Saturday, January 20, 2024

Thinning trees to maximize light penetration and remove problems

     All summer long I take mental notes on tree spacing within my orchard. This past summer, I noticed several areas in my pecan breeding block that were becoming crowded. Limbs of adjacent trees were nearly touching. Sunlight penetration into each and every tree canopy is critical for maximum nut production, so it was time to break out the chainsaw (photo above).  

     As you can see in the photo, I attach a couple of special implements on my tractor during the tree removal operation. On the tractor's front loader, I attach a hydraulic grapple to pick up the downed limbs and trunk. On the tractor's 3-point-hitch I've mounted a large tool box. The bottom of the tool box is lined with paving stones to provide sufficient weight to counter balance the pecan logs I lift with the grapple. Above the stones, I have plenty of room to carry 2 chainsaws, fuel, bar oil and tools for chainsaw maintenance.

    When removing trees of this size (about 12 inches dbh), I always notch the trunk at a comfortable height  so I can control the direction of tree fall. Once the tree is down, I'll cut the trunk off at ground level. Stump grinding comes later with a different implement and a different tractor.

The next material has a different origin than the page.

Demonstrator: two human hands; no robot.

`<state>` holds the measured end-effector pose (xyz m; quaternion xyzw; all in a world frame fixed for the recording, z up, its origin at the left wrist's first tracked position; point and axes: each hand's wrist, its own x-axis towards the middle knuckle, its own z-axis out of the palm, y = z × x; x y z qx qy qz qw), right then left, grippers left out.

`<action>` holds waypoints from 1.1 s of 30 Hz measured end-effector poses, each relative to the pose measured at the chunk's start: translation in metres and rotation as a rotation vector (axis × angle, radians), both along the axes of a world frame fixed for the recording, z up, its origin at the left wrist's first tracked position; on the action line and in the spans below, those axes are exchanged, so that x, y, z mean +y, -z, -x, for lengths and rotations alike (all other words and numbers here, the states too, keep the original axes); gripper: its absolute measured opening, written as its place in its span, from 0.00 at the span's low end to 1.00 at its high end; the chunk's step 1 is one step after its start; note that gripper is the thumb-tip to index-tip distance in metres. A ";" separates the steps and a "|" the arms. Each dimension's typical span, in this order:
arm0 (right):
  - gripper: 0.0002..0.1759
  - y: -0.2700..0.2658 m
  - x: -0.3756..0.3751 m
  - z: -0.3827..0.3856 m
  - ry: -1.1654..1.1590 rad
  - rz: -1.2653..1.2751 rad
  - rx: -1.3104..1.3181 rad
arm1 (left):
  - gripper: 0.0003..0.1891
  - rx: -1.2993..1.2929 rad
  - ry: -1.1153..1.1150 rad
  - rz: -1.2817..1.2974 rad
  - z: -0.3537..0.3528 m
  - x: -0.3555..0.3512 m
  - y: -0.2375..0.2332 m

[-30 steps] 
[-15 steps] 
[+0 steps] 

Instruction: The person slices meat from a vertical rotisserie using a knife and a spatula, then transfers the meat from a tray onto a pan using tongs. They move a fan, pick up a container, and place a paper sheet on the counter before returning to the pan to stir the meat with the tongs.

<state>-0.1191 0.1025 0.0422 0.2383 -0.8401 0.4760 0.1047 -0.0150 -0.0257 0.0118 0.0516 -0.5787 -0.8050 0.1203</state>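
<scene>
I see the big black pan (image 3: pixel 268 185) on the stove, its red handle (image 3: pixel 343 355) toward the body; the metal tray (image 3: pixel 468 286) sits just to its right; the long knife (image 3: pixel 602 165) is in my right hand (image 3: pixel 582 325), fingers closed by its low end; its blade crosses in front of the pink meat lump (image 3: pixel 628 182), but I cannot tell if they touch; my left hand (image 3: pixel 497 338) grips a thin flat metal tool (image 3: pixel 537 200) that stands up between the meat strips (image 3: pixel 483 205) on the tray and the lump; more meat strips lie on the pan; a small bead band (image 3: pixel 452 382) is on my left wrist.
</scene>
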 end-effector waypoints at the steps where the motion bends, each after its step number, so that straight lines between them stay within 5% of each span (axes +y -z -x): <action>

    This winter I also removed one of my problem trees.  Tree number KT772 is a open pollinated seedling of Pawnee. As I young tree, I could forgive the scab susceptibility of this seedling (scabs about the same as Pawnee) because the nuts were large, thin-shelled, and good quality. However, like its Pawnee parent this tree started into alternate bearing at a fairly young age. In 2023, KT772 was the only tree in my orchard to set an excessive crop load. Note in the photo at left, all the limbs are drooping under the weight of nuts. By October, several limbs had snapped and fallen to the ground.

     In previous years, KT772 ripened around October 7. However this year, the shucks on this tree never opened (photo at right) and were frozen tight on the nut shell following the 1st fall freeze.


   Late in the fall I broke open a KT772 nut and found extremely poor kernel filling.  Shuck split in pecan is promoted by plant growth regulators stimulated by fully formed kernels. Without proper kernel development, shuck split is either extremely late (like the drought year of 2022) or it will never happen.

    Just before frost, I found that the shell of KT772 had only partially separated from the husk but the nut shell had developed its normal coloring. By the time I harvested my pecan crop, every KT772 nut was a blackened stick-tight (following 1st Fall freeze) and was totally worthless.  

   I have watched this tree long enough. So this winter KT772 was removed from my pecan breeding block.